La World Travel Market (WTM) de Londres n’est pas une foire parmi d’autres. C’est la première scène mondiale du tourisme, le lieu où les pays se positionnent, forgent des alliances, signent des accords et définissent la narration de l’année à venir.
Et pourtant, une fois de plus, le Maroc est arrivé avec un stand… mais sans stratégie.
Un pavillon qui tourne en rond
Dans son communiqué officiel, l’Office National Marocain du Tourisme (ONMT) se félicite d’une participation “forte et ambitieuse” : un espace de 900 m², la présence de Royal Air Maroc, de la Confédération Nationale du Tourisme (CNT) et de plusieurs opérateurs privés.

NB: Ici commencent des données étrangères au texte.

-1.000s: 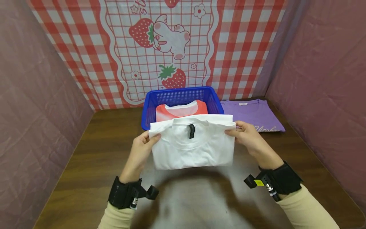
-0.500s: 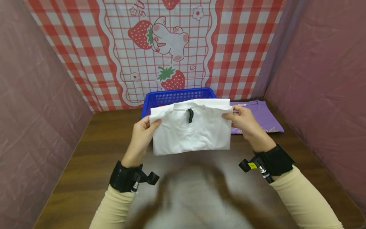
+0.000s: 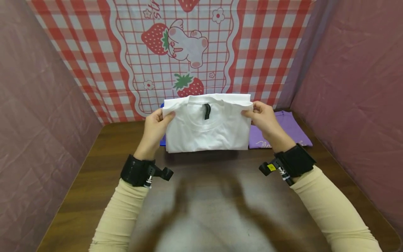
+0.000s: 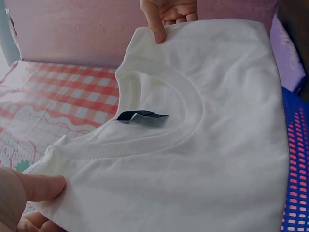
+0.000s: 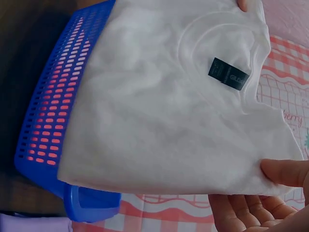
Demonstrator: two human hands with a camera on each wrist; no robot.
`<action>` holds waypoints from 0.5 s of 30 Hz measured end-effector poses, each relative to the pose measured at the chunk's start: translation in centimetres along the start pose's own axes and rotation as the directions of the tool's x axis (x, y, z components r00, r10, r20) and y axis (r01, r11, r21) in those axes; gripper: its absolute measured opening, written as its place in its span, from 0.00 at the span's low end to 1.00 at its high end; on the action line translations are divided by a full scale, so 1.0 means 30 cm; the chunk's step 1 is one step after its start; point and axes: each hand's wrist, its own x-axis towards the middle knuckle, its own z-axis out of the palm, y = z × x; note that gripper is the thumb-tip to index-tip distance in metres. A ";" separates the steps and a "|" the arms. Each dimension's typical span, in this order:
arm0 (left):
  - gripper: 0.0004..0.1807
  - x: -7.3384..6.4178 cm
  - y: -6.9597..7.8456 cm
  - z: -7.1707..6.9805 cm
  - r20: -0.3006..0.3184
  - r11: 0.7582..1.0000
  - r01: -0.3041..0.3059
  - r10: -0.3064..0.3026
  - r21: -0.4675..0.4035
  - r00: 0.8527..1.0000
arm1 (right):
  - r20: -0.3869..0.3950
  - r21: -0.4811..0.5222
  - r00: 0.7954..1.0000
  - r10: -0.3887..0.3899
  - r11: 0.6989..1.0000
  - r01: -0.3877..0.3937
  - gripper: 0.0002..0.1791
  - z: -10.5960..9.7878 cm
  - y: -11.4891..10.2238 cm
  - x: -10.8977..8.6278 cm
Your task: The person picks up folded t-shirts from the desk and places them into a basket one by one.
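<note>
Forward and away from me goes the folded white T-shirt (image 3: pixel 206 138), higher in the head view than a second ago, and it now screens nearly all of the blue plastic basket (image 5: pixel 62 104) that showed plainly back then. Both arms have stretched out with it. Left hand (image 3: pixel 154 127): pinching one shoulder corner, thumb on the front, fingers tucked behind. Right hand (image 3: pixel 263 117): same grip on the opposite corner, thumb pressed on the fabric, fingers curled at the back. So the T-shirt hangs in the air between my two hands, collar up, black neck label (image 3: pixel 207 111) facing me, right at the basket; whether the cloth touches the rim, I can't tell. Through the basket's slots, pinkish red shows, and a blue handle (image 5: pixel 79 205) juts out at its end. Over to my right, a folded purple shirt (image 3: pixel 288 127) with pale script lies on the brown wooden table (image 3: pixel 91 168), partly behind my right hand. Straight ahead hangs the red-and-white checked cloth (image 3: pixel 94 52) with strawberries, and black straps (image 3: pixel 135 171) circle both my wrists.
</note>
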 end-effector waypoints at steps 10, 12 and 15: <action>0.18 0.091 0.029 0.011 -0.049 1.000 -0.022 0.022 -0.001 0.999 | -0.080 -0.020 0.997 -0.008 1.000 0.006 0.16 0.019 -0.033 0.100; 0.18 0.110 0.026 0.013 -0.058 1.000 -0.025 0.024 -0.008 0.998 | -0.098 -0.027 0.995 -0.016 1.000 0.013 0.16 0.027 -0.031 0.126; 0.17 0.137 0.013 0.015 -0.074 1.000 -0.024 0.023 -0.007 0.997 | -0.122 -0.041 0.992 -0.036 0.999 0.031 0.16 0.042 -0.016 0.166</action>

Mais derrière le décor — henné, thé à la menthe et les mêmes brochures que l’an dernier — se cache une réalité embarrassante : le Maroc continue de se présenter au monde avec un discours daté, sans profondeur ni storytelling.
Les mots clés sont toujours les mêmes: authenticité, hospitalité, soleil et proximité. Des formules convenues qui pourraient s’appliquer à n’importe quelle destination méditerranéenne.
Aucune annonce, aucune initiative innovante, aucune campagne inspirante pour le marché britannique — seulement un copier-coller de la communication institutionnelle d’il y a dix ans.
Un pays moderne, une image figée dans le folklore
C’est là toute la contradiction marocaine : un pays qui construit des voitures électriques, investit massivement dans l’énergie solaire et co-organisera la Coupe du Monde 2030, mais qui continue de se vendre avec les clichés d’un Orient figé.
Le problème n’est pas le folklore — il fait partie du charme et de la richesse culturelle du Royaume — mais de réduire tout un pays à une carte postale exotique.
Pendant que des destinations comme l’Arabie Saoudite, le Portugal ou l’Égypte investissent dans des expériences immersives, des campagnes numériques et des stratégies de marque ambitieuses, le pavillon marocain semble resté bloqué dans le passé.
Aucune présence ministérielle forte, pas de conférences stratégiques, ni de vision partagée avec les grands opérateurs britanniques.
Et chaque après-midi, comme à chaque édition, les délégations désertent les stands pour une séance de shopping à Oxford Street.
Un marché britannique sous-exploité
Le Royaume-Uni est pourtant le troisième marché émetteur pour le Maroc, avec plus de 938 000 arrivées en 2025. Un chiffre honorable, mais en deçà du potentiel réel.
Le communiqué du ONMT évoque une hausse de 9 % des flux et une coopération accrue avec huit compagnies aériennes, dont Ryanair, EasyJet, British Airways et Royal Air Maroc.
Mais rien sur la segmentation, la fidélisation, les nouveaux produits, ni sur le positionnement des destinations émergentes.
Toujours les mêmes noms : Marrakech et Agadir, au détriment de Tanger, Dakhla, Essaouira ou Fès, qui pourraient incarner le Maroc contemporain, culturel et durable.
Ce que le Maroc devrait montrer au monde
Le Maroc de 2025 n’est plus un simple pays touristique. C’est un hub économique et culturel, un pont entre l’Europe et l’Afrique, une puissance régionale en pleine affirmation.
Son pavillon devrait raconter cela : l’audace, la créativité et la confiance d’un pays en mouvement.
Ce qu’il manque ?
•Des conférences de presse internationales sur la stratégie nationale du tourisme durable.
•Une campagne de marque mondiale centrée sur la jeunesse, la durabilité et le futur.
•Une présence régionale équilibrée pour montrer la diversité du Royaume.
•Des rencontres B2B structurées avec les grands tour-opérateurs et acteurs du digital.
Une marque-pays sans récit ne conquiert aucun marché
Le tourisme mondial est aujourd’hui une industrie d’émotions et de récits.
Les voyageurs cherchent du sens, pas seulement du soleil.
Et tant que le Maroc continuera à se présenter sans vision stratégique, leadership institutionnel ou communication unifiée, il restera spectateur d’un marché qu’il pourrait pourtant dominer.
Le Maroc n’a pas besoin d’un plus grand pavillon à la WTM. Il a besoin d’un récit fort, d’une stratégie claire et d’une ambition internationale assumée.
Le monde regarde vers l’Afrique. Le Maroc, lui, regarde encore vers ses vitrines de souvenirs.
Le jour où on remplacera le thé et le henné par une vision de puissance douce et d’innovation touristique, le Royaume ne se contentera plus d’être présent : il marquera l’histoire.